Till “Cherry ripe” themselves do cry.

COME, FOLLOW ME

Come, follow me, my wandering mates,

Sons and daughters of the Fates:

Friends of night, that oft have done

Homage to the hornëd moon,

Fairly march and shun not light

With such stars as these made bright.

Yet bend you low your curlëd tops,

Touch the hallowed earth, and then

Rise again with antic hops

Unused of men.

Here no danger is, nor fear,

For true honor harbors here,

Whom grace attends.

Grace can make our foes our friends.

WHAT IF A DAY

What if a day, or a month, or a year

Crown thy delights with a thousand sweet contentings?

Cannot a chance of a night or an hour

Cross thy desires with as many sad tormentings?

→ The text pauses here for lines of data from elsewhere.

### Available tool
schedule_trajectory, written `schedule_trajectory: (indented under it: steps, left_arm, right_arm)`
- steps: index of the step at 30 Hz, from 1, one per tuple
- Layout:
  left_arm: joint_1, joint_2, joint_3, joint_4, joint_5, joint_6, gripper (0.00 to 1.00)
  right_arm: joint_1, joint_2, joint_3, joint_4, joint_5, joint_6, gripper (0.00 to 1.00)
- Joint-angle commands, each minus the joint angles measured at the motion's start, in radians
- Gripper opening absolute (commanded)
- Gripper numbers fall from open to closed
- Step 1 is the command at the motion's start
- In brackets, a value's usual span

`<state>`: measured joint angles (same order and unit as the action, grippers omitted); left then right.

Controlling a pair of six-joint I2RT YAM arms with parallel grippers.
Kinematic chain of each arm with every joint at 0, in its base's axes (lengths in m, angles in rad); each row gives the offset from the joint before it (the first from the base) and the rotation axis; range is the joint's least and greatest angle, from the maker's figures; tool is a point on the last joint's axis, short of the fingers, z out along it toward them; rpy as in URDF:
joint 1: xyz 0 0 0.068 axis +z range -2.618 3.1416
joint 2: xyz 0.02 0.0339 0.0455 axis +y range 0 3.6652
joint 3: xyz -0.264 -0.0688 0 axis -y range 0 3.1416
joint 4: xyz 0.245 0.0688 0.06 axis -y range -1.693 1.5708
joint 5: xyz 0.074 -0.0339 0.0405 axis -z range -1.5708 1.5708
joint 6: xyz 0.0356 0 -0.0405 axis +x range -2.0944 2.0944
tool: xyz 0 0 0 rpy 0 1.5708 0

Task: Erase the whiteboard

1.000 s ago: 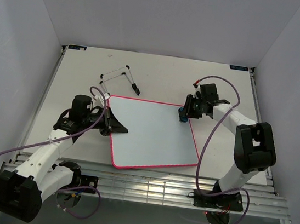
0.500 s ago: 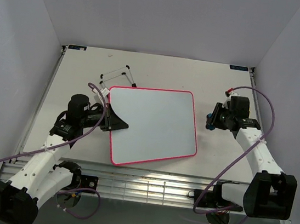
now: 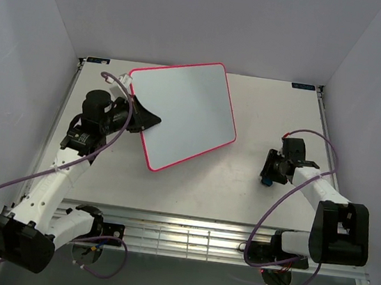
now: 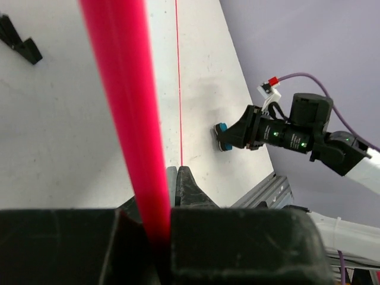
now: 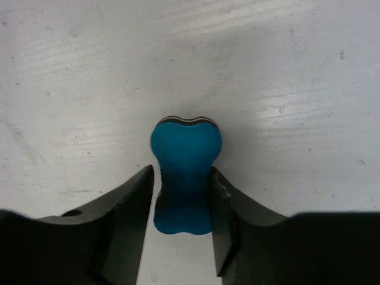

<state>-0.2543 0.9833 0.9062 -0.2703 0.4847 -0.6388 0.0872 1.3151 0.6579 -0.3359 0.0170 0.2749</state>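
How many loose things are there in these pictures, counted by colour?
Pink-framed white: 1, the whiteboard, held up by the left pincer.
Blue: 1, the eraser, on the table between the right pincer's fingers.
Black: 1, a small part on the table.
Total: 3

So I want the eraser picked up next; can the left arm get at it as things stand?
Probably not: the left gripper is shut on the whiteboard, and the eraser lies far across the table between the right gripper fingers.
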Motion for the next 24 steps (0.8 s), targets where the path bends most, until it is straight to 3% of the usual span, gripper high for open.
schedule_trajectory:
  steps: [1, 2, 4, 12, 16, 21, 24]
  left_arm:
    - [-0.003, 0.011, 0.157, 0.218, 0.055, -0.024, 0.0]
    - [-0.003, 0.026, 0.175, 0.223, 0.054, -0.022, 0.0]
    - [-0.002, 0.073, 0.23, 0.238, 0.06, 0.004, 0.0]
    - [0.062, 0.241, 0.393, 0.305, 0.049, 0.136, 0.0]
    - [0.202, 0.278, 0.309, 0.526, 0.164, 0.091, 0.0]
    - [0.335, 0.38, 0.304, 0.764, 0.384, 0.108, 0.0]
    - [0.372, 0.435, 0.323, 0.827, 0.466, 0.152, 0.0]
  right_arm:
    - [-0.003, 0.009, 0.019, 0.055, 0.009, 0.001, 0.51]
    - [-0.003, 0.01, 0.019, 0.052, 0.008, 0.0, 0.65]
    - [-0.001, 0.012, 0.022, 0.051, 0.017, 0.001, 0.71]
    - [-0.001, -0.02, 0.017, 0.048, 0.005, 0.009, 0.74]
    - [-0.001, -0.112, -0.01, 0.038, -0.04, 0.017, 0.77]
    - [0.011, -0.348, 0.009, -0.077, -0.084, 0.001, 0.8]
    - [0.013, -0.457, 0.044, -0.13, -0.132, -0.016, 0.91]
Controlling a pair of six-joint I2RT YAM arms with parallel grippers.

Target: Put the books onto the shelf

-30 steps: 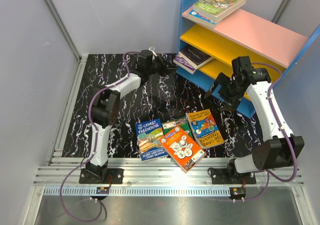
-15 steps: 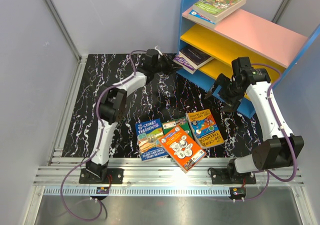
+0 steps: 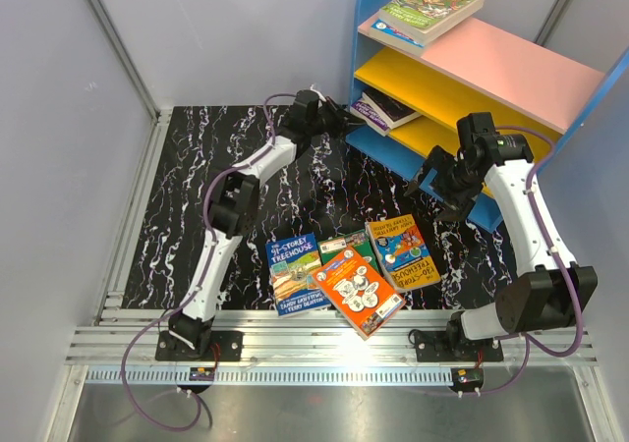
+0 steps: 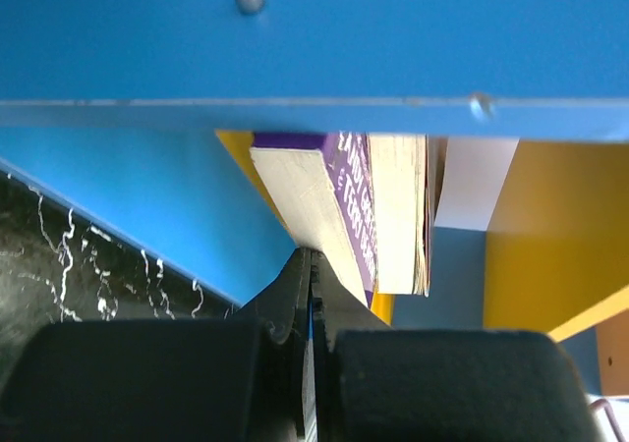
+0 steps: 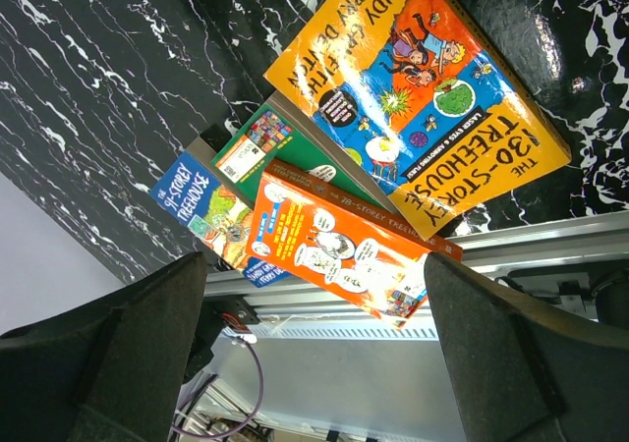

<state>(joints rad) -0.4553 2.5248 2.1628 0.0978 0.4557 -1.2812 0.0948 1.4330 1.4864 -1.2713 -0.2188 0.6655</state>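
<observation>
Left gripper (image 4: 310, 265) pressed together, tips at purple book (image 4: 359, 201) in shelf (image 4: 295, 59); right gripper (image 3: 437, 184) spread wide above books (image 3: 362, 287) on counter (image 3: 197, 167).

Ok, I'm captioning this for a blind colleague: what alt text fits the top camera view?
The left gripper, shut, reaches across a black marbled table to a purple book on a lower yellow board of the blue-framed shelf. The open right gripper hovers between the shelf and four books on the table; more books rest on the pink top board.
</observation>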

Fortune, honor, beauty, youth

Are but blossoms dying;

Wanton pleasure, doting love,

Are but shadows flying.

All our joys are but toys,

Idle thoughts deceiving;

None have power of an hour

In their lives’ bereaving.

Earth’s but a point to the world, and a man

Is but a point to the world’s comparëd censure;

Shall then the point of a point be so vain

As to triumph in a silly point’s adventure?

All is hazard that we have,

There is nothing biding;

Days of pleasure are like streams

Through fair meadows gliding.

Weal and woe, time doth go,

Time is never turning:

Secret fates guide our states,

Both in mirth and mourning.

feignëd let: i.e., pretended hindrance.